Further down is this socket error.
Initializing distributed: GLOBAL_RANK: 0, MEMBER: 1/1 Initializing distributed: GLOBAL_RANK: 0, MEMBER: 1/1 [W socket.cpp:426] [c10d] The server socket has failed to bind to [::]:15841 (errno: 98 - Address already in use). [W socket.cpp:426] [c10d] The server socket has failed to bind to 0.0.0.0:15841 (errno: 98 - Address already in use). [E socket.cpp:462] [c10d] The server socket has failed to listen on any local network address.

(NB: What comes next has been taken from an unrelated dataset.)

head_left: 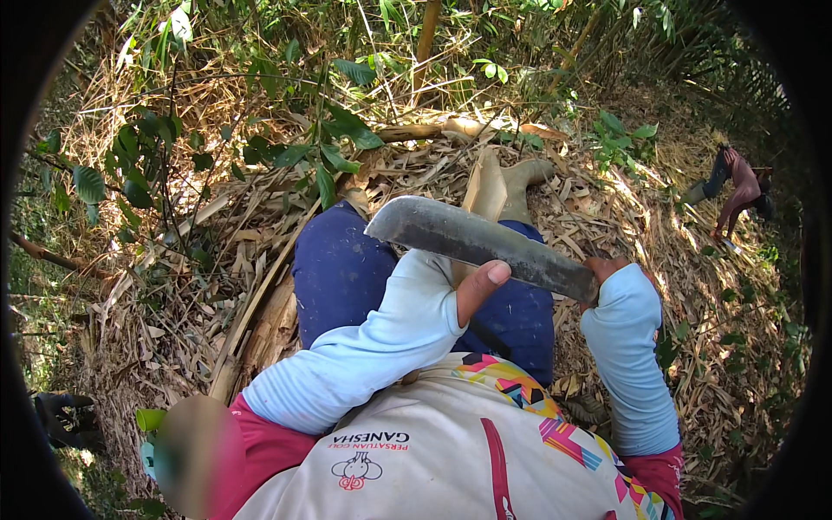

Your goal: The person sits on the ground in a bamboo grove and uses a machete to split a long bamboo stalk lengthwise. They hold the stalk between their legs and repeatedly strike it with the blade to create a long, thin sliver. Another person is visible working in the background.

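A machete (477,243) with a broad, dark-stained blade lies crosswise in front of my bent knees, its wide tip to the left. My right hand (604,276) is closed around its handle end, and most of the handle is hidden in the grip. Under the blade, my left hand (478,290) is closed with its thumb up against the lower edge. A pale split strip of wood (485,186) rises behind the blade and seems to run down into my left hand. The left fingers are hidden by the light blue sleeve.
A brown boot (523,180) rests on the dry leaf litter beyond my knees. Long split bamboo pieces (251,334) lie at my left. A leafy branch (143,165) hangs at upper left. Another person (738,186) bends over at far right.
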Tool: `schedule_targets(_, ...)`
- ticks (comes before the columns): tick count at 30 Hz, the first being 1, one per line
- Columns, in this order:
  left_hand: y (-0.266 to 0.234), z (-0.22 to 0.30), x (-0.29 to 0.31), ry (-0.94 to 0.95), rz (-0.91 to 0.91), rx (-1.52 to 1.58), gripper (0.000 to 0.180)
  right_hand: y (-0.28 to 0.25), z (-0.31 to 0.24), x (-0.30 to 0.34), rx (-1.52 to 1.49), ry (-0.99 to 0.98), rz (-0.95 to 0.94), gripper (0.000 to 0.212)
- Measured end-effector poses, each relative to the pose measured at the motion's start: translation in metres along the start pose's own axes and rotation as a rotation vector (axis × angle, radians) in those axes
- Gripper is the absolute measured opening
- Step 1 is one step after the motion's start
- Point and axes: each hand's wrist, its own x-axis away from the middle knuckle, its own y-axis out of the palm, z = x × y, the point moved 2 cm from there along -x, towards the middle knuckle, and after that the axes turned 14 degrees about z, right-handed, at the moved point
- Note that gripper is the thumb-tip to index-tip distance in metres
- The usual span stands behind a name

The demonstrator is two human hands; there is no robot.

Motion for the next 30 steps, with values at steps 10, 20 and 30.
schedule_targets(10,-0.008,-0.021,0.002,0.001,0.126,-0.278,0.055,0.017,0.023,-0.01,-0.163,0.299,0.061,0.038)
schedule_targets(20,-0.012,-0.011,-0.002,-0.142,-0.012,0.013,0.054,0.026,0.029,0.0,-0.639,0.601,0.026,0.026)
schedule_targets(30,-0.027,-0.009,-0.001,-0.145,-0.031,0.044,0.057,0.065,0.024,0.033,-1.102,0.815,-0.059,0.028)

Each Trainer has 8 GPUS to work with which I verify by printing with
torch.cuda.device_count() before calling
trainer.fit(model,dm). I had to use
ddp_spawn as the
trainer.fit is called from another process.
My trainer setup:
trainer = Trainer( max_epochs=int(budget), accelerator="auto", num_nodes=1, devices="auto", strategy="ddp_spawn", max_time="00:1:00:00", # give each run a time limit num_sanity_val_steps=1, )
SLURM Env flags:
export NCCL_DEBUG=INFO export CUDA_LAUNCH_BLOCKING=1 export TOKENIZERS_PARALLELISM=False export TORCH_DISTRIBUTED_DEBUG=DETAIL export TORCH_SHOW_CPP_STACKTRACES=1
- set flags, navigate to folder and activate python enviroment
- obtain list of nodes as a list
- start the first node in the list as a Master for the Hyperparameter Tuning Lib
- start the remaining nodes as workers.
- tear down and clean up
I am not sure how to deal with this, so any advice is welcome.